Get started with Amazon S3 Glacier

Amazon S3 Glacier is a secure, durable, and extremely low-cost cloud storage service from Amazon Web Services (AWS) designed for data archiving and long-term backup. It is an integral part of the AWS cloud storage service, offering a solution for the storage of large amounts of data at a very low cost, with a focus on data that is infrequently accessed. For more information about S3 Glacier service pricing, see S3 Glacier pricing.

Key features and use cases of Amazon S3 Glacier include:

  1. Data Archiving: Ideal for organizations needing to archive data for compliance or regulatory reasons. It's commonly used to store financial records, healthcare records, and historical data that must be retained for long periods.

  2. Backup and Disaster Recovery: S3 Glacier is used as a cost-effective solution for backing up data. This ensures that in case of a disaster, data can be recovered, albeit with some delay due to retrieval times.

  3. Digital Media Preservation: Media companies use it to archive large volumes of media content, such as films, music, and images, especially content that is not frequently accessed but needs to be stored for a long time.

  4. Scientific and Research Data Storage: Researchers and scientists use S3 Glacier to store experimental data, research findings, and large datasets that are important for long-term studies but are not accessed frequently.

  5. Legal and Compliance Data Retention: Businesses use it to store data that needs to be retained for legal and compliance reasons, often for many years.
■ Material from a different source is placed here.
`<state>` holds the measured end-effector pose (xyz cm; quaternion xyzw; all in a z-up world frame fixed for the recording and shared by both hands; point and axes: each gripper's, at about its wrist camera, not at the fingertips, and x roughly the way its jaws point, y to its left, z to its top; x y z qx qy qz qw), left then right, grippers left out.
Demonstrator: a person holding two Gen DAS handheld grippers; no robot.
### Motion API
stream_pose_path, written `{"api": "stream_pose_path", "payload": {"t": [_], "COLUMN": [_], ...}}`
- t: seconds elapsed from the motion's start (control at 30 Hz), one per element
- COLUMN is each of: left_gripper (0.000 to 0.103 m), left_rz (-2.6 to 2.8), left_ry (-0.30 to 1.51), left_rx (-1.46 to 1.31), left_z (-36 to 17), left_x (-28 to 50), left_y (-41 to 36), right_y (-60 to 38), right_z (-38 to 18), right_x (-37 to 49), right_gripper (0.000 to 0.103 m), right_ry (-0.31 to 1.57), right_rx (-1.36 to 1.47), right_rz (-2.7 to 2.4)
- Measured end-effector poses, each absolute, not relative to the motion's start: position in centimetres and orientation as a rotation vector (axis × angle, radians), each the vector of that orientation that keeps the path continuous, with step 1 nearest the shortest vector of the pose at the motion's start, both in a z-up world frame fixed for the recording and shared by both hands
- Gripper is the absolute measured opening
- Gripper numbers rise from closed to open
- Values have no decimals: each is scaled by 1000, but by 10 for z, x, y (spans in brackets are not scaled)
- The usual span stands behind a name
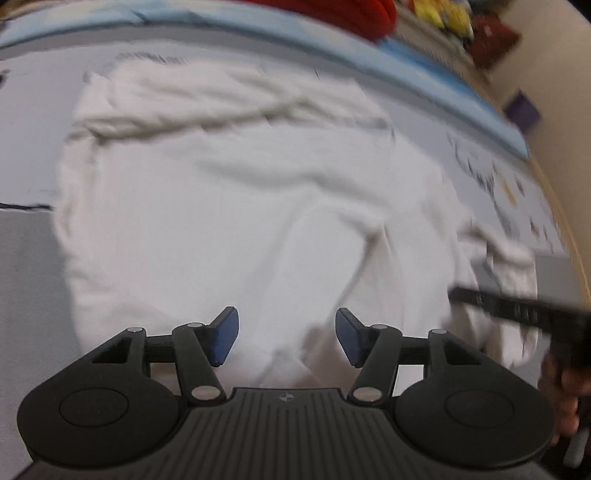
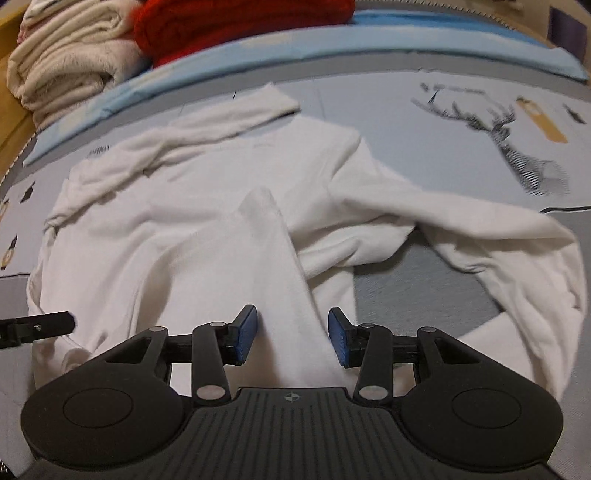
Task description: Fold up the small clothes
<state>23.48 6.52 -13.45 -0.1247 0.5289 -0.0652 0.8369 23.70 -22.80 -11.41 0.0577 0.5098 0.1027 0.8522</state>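
White garment [image 2: 207,229] rumpled on mat [image 2: 406,147], both hand-held grippers [image 1: 287,338] [image 2: 291,338] part-open, gripping nothing.

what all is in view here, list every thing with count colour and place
white top: one, white, spread rumpled on the mat, a raised fold between the right gripper's pads
mat: one, pale grey-blue with a deer print, under the top
blue pad: one, light blue, along the mat's far edge
cream clothes: a folded stack, cream, far left beyond the pad
red garment: one, red, next to the cream stack
yellow items: blurred, yellow, far right in the left wrist view
left gripper: one, black with blue pads, open over the top
right gripper: one, black with blue pads, open
hand: one, partly seen, holding the right gripper
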Motion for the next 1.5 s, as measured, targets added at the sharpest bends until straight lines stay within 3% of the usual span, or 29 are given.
{"api": "stream_pose_path", "payload": {"t": [0.07,0.1,0.13,0.17,0.5,0.6,0.7,0.77,0.8,0.87,0.9,0.93,0.97,1.03,1.1,1.13,1.2,1.27,1.3,1.5], "left_gripper": [54,48,21,3,3,3,8,25,26,27,30,37,54,76,79,77,41,11,11,5], "left_rz": [-136,-156,-177,-187,-172,-211,-185,-142,-124,-124,-133,-146,-158,-164,-170,-165,-153,-149,-133,-64], "left_ry": [1166,1165,1161,1161,1182,1282,1252,1192,1147,1089,1090,1102,1120,1155,1183,1216,1282,1256,1242,1287], "left_rx": [-164,-117,-95,-87,-96,-24,-70,-117,-138,-190,-215,-230,-225,-151,-55,7,112,165,136,-40], "left_z": [-141,-139,-134,-130,-84,-94,-89,-78,-72,-65,-67,-71,-75,-85,-99,-110,-131,-125,-117,-102], "left_x": [231,227,223,219,113,79,69,74,79,91,98,105,113,126,134,139,136,128,123,64], "left_y": [58,56,57,60,151,170,187,194,195,191,186,177,164,134,111,99,89,96,108,205], "right_y": [-226,-227,-228,-231,-295,-308,-317,-327,-331,-333,-331,-325,-318,-306,-290,-281,-263,-251,-248,-271], "right_z": [-121,-123,-122,-117,-61,-76,-92,-90,-87,-78,-75,-74,-72,-74,-79,-82,-90,-92,-90,-86], "right_x": [239,239,237,234,149,124,105,107,111,118,120,123,127,133,141,143,145,136,129,87], "right_gripper": [26,7,5,4,3,5,5,5,6,16,27,37,42,48,48,48,48,28,10,7], "right_ry": [1091,1100,1097,1080,929,1048,1118,1116,1107,1060,1038,1018,1006,1015,1040,1055,1092,1113,1107,1171], "right_rx": [113,112,115,121,49,-49,-225,-187,-144,-60,-32,-10,10,60,86,88,58,-9,-49,-148], "right_rz": [233,239,245,262,614,688,636,577,556,511,504,502,502,533,572,592,628,684,728,978]}}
  6. Cold Data Storage: For data that is infrequently accessed but still needs to be stored, like old project files or historical data.

  7. Cost-Effective Storage Solution: For businesses looking to reduce costs in IT infrastructure, S3 Glacier provides a cheaper alternative to on-premises storage solutions for rarely accessed data.

It's important to note that S3 Glacier is optimized for data that is infrequently accessed. Retrieving data from Glacier can take longer than other storage options (from a few minutes to several hours), making it less suitable for data that needs to be accessed quickly or frequently.

Benefits of using Amazon S3 Glacier

Amazon S3 Glacier offers several significant benefits, particularly for businesses and organizations looking to store large volumes of data over the long term in a cost-effective and secure manner. Some of the key benefits include:

  1. Cost-Effectiveness: One of the primary advantages of S3 Glacier is its low cost. It is designed for data that is infrequently accessed, making it an ideal, cost-effective solution for long-term storage. This can lead to significant savings compared to using regular, frequently-accessed storage options.

  2. High Data Durability: S3 Glacier provides extremely high durability for stored data. Amazon guarantees 99.99999999999% durability, which means there is a very low probability of data loss. This is achieved through multiple redundancies and robust infrastructure.

  3. Security: Amazon S3 Glacier offers robust security features. Data is encrypted at rest and can be transferred over SSL to maintain data security. Additionally, AWS provides fine-grained access controls and auditing capabilities to help manage data securely.

  4. Scalability: With S3 Glacier, you can scale your storage needs up or down without worrying about capacity planning. This makes it an ideal solution for businesses with varying storage requirements.

  5. Compliance and Data Retention: S3 Glacier supports various compliance requirements, making it suitable for industries that need to retain data for regulatory purposes. It can be used to store sensitive data, including healthcare, legal, and financial records.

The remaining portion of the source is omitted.